Task requirements: From the first line to the last, copy the material word for word; pictures stay out.

Collected material:
• • • •

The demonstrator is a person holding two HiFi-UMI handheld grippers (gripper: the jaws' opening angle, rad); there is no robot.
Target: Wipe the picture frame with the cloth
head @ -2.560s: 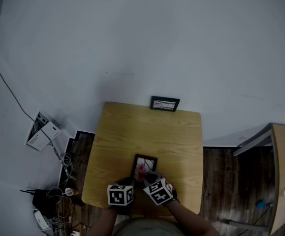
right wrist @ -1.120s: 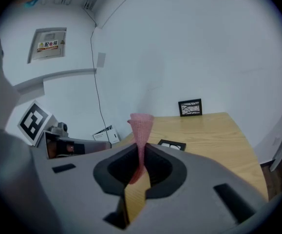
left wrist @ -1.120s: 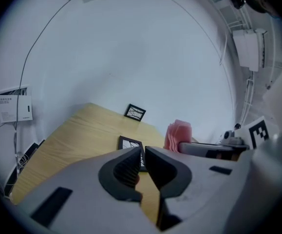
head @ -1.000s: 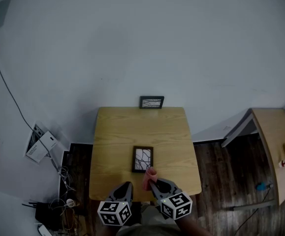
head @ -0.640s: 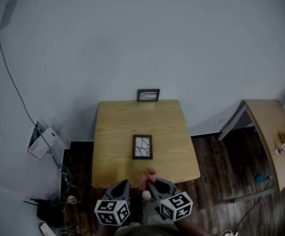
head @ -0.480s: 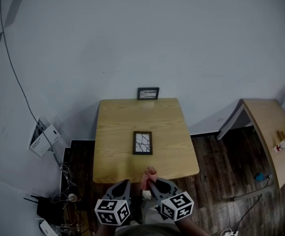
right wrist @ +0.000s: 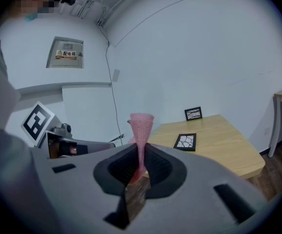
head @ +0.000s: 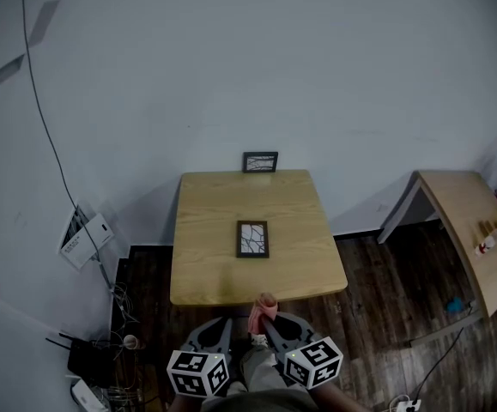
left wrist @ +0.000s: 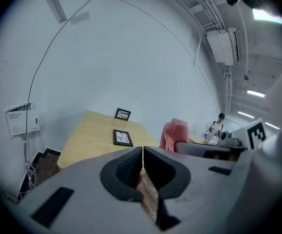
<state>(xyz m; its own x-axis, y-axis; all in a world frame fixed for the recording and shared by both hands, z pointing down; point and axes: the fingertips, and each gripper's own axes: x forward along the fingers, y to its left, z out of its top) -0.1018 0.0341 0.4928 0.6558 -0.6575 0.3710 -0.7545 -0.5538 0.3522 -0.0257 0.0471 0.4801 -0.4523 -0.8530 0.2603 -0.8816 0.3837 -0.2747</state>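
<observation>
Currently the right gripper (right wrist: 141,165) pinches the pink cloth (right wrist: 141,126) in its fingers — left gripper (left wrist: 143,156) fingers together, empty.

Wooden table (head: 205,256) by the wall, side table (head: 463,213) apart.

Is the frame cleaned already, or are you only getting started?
Wiping looks finished: moments ago the cloth was on the picture frame, which now lies untouched on the table. In hand: the right gripper, shut on the cloth, has pulled back off the table; the left gripper is shut and empty. Left: probably just putting the cloth down.
</observation>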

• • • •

Answer below:
The demonstrator is a person holding two HiFi-UMI handheld grippers (gripper: the jaws' opening angle, rad); there is no robot.
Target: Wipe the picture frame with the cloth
head @ -2.560s: 
right wrist @ -1.120s: 
left wrist @ -1.120s: 
head @ -1.000s: 
head @ -0.640s: 
head @ -0.480s: 
right wrist @ +0.000s: 
head @ +0.000s: 
left wrist @ +0.000s: 
<state>(xyz m; its own x-axis, y-axis; all in a world frame fixed for the recording and shared by both hands, z pointing down; point and axes: the fingertips, and each gripper's own axes: x forward along the fingers, y to its left, z out of its top) -0.1018 0.0341 0.4928 0.6558 -0.6575 0.3710 -0.7545 -0.5538 0.3522 -0.0257 0.0471 0.4801 -0.4523 -0.8530 0.2603 -0.8816 0.3837 -0.2747</state>
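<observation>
Currently the right gripper (right wrist: 141,165) pinches the pink cloth (right wrist: 141,126) in its fingers — left gripper (left wrist: 143,156) fingers together, empty.

Wooden table (head: 205,256) by the wall, side table (head: 463,213) apart.

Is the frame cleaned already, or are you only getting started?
Wiping looks finished: moments ago the cloth was on the picture frame, which now lies untouched on the table. In hand: the right gripper, shut on the cloth, has pulled back off the table; the left gripper is shut and empty. Left: probably just putting the cloth down.
</observation>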

This finishes the output.